▶ [AIM OF THE EXERCISE]
Output every line of the material exactly, omitting images.
- - -
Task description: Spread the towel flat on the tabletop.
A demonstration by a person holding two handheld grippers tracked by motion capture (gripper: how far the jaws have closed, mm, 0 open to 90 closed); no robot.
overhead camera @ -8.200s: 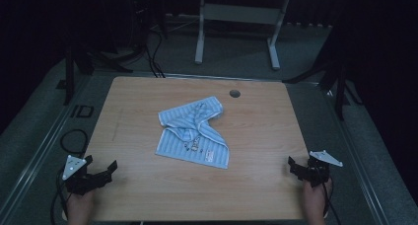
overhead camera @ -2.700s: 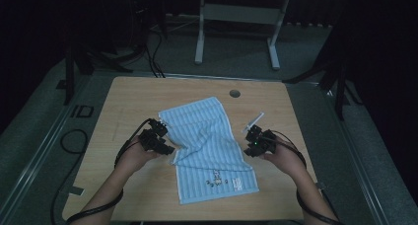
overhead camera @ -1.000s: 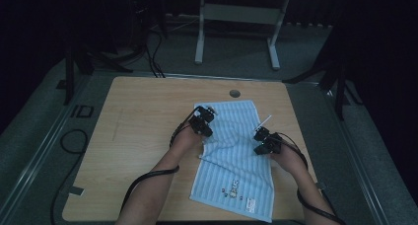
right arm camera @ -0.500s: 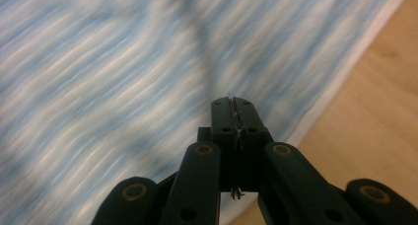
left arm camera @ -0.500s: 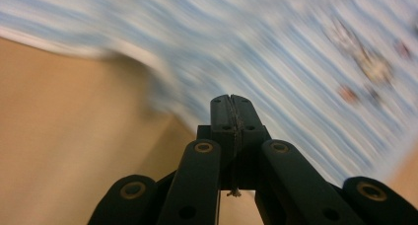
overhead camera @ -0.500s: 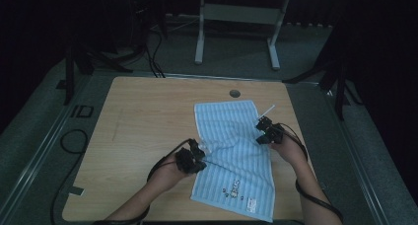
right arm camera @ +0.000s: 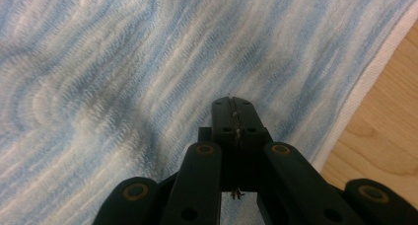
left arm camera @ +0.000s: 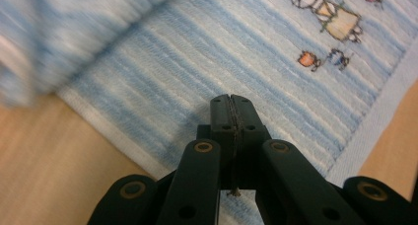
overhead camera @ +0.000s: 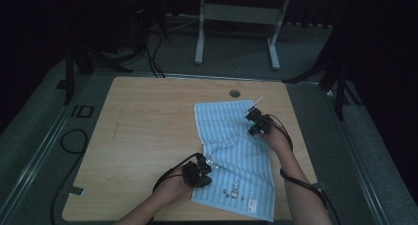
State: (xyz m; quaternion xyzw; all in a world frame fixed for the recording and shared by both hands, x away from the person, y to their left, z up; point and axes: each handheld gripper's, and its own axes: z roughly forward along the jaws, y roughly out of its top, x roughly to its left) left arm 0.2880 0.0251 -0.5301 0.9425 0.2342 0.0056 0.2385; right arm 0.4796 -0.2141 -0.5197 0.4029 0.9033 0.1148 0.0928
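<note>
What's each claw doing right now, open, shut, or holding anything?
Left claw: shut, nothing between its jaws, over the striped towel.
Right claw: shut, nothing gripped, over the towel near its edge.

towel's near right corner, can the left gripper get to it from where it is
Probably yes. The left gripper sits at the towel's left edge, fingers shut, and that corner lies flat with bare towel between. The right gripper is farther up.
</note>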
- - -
▶ [SOLUTION BELOW]
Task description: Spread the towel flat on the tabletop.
A demonstration by a person holding two handheld grippers tracked by motion capture (gripper: how far the jaws have closed, mm, 0 open to 90 closed); no robot.
overhead camera @ -8.200s: 
overhead camera @ -2.700s: 
overhead camera @ -1.000s: 
right arm camera @ -0.500s: 
left arm camera @ -0.500s: 
overhead camera @ -0.500s: 
right arm camera @ +0.000s: 
left arm camera @ +0.000s: 
overhead camera @ +0.000s: 
State: (xyz m; quaternion xyzw; all in a world frame fixed for the recording and shared by both hands, x away from the person, y to their left, z up; point and axes: each handheld gripper's, and its own axes: z roughly forward along the jaws, y roughly out of its top, x roughly to its left) left arm 0.2880 0.0251 -0.5301 0.9425 0.2342 0.0056 0.2385; right arm 0.4796 -0.2141 -0.5197 0.4029 0.9033 0.1148 0.0928
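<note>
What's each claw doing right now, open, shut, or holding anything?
Left claw: shut, nothing between its jaws, over the striped towel.
Right claw: shut, nothing gripped, over the towel near its edge.

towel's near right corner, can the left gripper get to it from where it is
Probably yes. The left gripper sits at the towel's left edge, fingers shut, and that corner lies flat with bare towel between. The right gripper is farther up.
</note>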

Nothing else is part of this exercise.